Interestingly, the defence ministry fact-sheet conveys the undisguised impression that the foreign ministry dragged its feet in pursuing the case with the Italian authorities. In February 2012, “the defence ministry sought a factual report in the matter from our embassy in Rome.” It wrote again to the embassy in Rome in April 2012, following which the embassy made a formal request to the prosecutor’s office in Naples.

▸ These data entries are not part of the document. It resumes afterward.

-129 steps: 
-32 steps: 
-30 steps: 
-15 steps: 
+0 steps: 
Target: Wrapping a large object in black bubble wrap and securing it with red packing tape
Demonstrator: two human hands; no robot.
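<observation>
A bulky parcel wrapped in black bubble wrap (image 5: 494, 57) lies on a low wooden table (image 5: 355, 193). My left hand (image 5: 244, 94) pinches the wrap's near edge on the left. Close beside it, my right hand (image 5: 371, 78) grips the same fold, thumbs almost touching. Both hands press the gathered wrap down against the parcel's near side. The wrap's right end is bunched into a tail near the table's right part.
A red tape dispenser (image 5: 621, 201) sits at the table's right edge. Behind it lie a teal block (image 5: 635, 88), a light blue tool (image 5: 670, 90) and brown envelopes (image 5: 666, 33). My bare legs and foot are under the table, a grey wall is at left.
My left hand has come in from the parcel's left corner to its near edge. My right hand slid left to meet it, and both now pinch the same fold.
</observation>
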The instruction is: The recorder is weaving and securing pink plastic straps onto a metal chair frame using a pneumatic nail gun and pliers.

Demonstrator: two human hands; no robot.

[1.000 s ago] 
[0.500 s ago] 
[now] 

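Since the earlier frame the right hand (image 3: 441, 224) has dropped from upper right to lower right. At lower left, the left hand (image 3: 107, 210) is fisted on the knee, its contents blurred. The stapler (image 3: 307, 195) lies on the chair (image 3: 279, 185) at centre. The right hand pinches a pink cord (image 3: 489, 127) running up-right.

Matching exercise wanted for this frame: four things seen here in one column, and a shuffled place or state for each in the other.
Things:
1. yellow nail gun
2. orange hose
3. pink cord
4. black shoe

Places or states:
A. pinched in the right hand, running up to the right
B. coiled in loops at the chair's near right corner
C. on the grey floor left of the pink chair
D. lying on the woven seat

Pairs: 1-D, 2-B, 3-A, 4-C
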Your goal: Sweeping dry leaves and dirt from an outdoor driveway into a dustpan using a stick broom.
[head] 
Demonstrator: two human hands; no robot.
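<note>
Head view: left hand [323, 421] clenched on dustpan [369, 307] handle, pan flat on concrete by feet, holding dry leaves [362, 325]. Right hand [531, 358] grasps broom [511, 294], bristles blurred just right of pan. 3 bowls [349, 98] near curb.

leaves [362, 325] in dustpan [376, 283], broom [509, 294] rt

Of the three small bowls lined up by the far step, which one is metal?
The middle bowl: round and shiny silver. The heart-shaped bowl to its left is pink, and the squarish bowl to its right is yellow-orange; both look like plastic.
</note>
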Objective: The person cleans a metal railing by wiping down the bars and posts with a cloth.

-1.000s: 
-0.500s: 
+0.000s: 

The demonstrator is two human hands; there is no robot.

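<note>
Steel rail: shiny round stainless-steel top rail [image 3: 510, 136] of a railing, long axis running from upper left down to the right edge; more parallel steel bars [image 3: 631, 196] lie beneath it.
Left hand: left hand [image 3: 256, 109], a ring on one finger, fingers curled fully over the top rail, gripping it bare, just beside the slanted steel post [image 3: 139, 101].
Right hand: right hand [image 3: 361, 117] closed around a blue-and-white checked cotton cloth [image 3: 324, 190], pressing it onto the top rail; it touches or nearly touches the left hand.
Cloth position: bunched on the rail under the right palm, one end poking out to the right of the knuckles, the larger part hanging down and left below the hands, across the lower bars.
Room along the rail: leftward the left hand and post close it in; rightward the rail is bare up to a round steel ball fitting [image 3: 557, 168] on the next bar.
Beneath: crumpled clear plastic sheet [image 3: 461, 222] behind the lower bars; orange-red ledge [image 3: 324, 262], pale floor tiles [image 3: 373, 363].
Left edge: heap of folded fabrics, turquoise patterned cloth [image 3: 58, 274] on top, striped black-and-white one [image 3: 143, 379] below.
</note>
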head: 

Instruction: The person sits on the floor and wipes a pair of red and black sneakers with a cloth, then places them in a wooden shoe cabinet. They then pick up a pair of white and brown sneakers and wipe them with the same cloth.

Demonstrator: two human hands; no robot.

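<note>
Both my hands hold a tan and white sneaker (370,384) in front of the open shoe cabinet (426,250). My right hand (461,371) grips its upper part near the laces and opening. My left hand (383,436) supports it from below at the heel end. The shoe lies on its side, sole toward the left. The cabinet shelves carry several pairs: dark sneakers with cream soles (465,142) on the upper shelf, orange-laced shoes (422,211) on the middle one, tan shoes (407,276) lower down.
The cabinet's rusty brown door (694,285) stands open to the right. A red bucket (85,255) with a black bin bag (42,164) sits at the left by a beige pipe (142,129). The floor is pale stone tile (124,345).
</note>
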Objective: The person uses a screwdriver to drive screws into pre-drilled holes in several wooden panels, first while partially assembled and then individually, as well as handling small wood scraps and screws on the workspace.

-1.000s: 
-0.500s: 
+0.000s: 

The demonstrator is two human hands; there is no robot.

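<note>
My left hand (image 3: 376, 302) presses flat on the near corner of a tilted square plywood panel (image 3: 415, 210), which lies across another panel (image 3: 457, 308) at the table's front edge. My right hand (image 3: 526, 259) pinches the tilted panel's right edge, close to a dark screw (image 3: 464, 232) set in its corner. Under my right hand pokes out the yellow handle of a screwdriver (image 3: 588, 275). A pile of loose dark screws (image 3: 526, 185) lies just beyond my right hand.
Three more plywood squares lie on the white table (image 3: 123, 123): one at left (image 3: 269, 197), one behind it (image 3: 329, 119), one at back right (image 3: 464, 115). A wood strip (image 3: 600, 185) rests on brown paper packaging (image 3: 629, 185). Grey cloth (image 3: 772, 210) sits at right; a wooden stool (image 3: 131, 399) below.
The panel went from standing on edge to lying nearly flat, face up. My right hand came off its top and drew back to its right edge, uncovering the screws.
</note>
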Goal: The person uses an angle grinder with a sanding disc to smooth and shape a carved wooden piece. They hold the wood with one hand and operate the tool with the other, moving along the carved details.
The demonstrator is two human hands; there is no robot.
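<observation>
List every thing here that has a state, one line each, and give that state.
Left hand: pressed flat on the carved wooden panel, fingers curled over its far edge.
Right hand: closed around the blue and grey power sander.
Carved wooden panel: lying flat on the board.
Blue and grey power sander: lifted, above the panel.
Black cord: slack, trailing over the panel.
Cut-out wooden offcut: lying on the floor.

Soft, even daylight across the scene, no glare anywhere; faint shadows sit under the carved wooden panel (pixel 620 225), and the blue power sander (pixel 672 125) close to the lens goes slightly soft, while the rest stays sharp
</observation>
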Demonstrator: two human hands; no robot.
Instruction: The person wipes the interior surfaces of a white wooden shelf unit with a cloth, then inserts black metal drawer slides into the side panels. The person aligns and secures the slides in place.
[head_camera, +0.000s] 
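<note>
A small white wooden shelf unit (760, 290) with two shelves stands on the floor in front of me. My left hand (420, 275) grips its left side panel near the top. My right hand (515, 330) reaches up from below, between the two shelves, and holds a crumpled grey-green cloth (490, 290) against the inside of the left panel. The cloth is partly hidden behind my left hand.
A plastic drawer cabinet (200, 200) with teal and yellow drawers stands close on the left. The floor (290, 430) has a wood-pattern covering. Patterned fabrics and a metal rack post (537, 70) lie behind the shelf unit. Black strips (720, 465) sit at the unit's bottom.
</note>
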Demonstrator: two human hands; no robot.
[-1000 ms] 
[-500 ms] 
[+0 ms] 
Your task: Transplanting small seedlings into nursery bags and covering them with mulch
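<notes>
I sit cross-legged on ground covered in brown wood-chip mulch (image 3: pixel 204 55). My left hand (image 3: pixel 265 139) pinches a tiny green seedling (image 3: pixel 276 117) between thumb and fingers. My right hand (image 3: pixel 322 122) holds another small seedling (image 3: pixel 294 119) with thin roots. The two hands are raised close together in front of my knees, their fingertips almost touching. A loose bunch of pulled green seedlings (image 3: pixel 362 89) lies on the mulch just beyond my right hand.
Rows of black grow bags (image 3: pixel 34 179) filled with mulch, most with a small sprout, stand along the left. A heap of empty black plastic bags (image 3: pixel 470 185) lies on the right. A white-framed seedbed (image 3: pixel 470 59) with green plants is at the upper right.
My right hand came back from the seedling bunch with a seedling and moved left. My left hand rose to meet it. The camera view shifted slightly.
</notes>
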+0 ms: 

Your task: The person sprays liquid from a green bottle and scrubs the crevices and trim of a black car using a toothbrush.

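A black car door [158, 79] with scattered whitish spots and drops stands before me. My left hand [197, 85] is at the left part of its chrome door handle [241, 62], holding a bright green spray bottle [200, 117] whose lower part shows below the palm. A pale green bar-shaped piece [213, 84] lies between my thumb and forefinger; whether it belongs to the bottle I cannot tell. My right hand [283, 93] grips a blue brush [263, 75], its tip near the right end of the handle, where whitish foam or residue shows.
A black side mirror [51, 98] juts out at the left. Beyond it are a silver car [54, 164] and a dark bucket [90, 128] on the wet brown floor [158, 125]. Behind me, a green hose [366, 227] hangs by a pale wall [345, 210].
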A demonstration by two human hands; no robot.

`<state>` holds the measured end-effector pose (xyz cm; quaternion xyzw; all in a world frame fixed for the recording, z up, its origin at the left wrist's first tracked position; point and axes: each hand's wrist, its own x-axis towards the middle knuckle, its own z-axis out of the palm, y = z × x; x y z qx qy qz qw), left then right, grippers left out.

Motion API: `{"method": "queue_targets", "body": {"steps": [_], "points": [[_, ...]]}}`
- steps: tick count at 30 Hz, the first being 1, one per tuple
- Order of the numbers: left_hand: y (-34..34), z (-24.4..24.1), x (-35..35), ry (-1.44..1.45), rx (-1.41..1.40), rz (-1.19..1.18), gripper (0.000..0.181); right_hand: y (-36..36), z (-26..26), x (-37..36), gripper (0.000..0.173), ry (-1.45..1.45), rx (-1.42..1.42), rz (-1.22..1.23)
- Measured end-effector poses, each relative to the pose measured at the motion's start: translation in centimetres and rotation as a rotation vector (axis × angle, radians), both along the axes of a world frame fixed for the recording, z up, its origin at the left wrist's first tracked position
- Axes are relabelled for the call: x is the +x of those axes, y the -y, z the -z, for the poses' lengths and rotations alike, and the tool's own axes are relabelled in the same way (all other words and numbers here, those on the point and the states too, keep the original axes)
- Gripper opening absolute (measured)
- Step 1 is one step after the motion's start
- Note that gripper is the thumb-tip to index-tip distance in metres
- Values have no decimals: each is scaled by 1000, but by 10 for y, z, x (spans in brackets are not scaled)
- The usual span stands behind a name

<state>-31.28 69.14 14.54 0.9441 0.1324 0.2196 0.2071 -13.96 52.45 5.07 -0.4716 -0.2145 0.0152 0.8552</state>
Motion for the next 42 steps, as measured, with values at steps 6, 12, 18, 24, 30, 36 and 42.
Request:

Again in October, the defence ministry took up the matter with the foreign ministry, noting in the factsheet that it was willing to take action even on the basis of press reports. However, clearly, the Italian authorities were blocking Indian requests and the foreign ministry was unable, or unwilling, to press them harder. Following the arrest of Orsi on Tuesday, the defence ministry referred the case to the Central Bureau of Investigation for action.

For now, according to the fact-sheet, the defence ministry has decided to issue a show cause notice to AgustaWestland. It has also “put on hold all further payments to AgustaWestland. Besides this, the Indian Embassy has been requested to provide the factual position and any other relevant information. The CEO of AgustaWestland has also been asked to categorically state the clear position in view of the current developments indicating specifically if any financial transaction has taken place with any Indian individual/entity which would be violative of the Integrity Pact or any other terms and conditions of the contract.”

The “integrity pact”, which is mandated in the procurement procedure in overseas defence contracts, permits the defence ministry to cancel a contract, recover payment, blacklist a company and take penal action against a vendor.

The defence ministry says, “The government is determined to take all possible legal and administrative action against the guilty parties.”

For now, Finmeccanica and AgustaWestland maintain their innocence. After Orsi’s arrest on Tuesday, a statement said, “Finmeccanica confirms that the operating activities and ongoing projects of the Company will continue as usual.”

But with CBI now on the case, the company is under a dark cloud in India, as in Italy.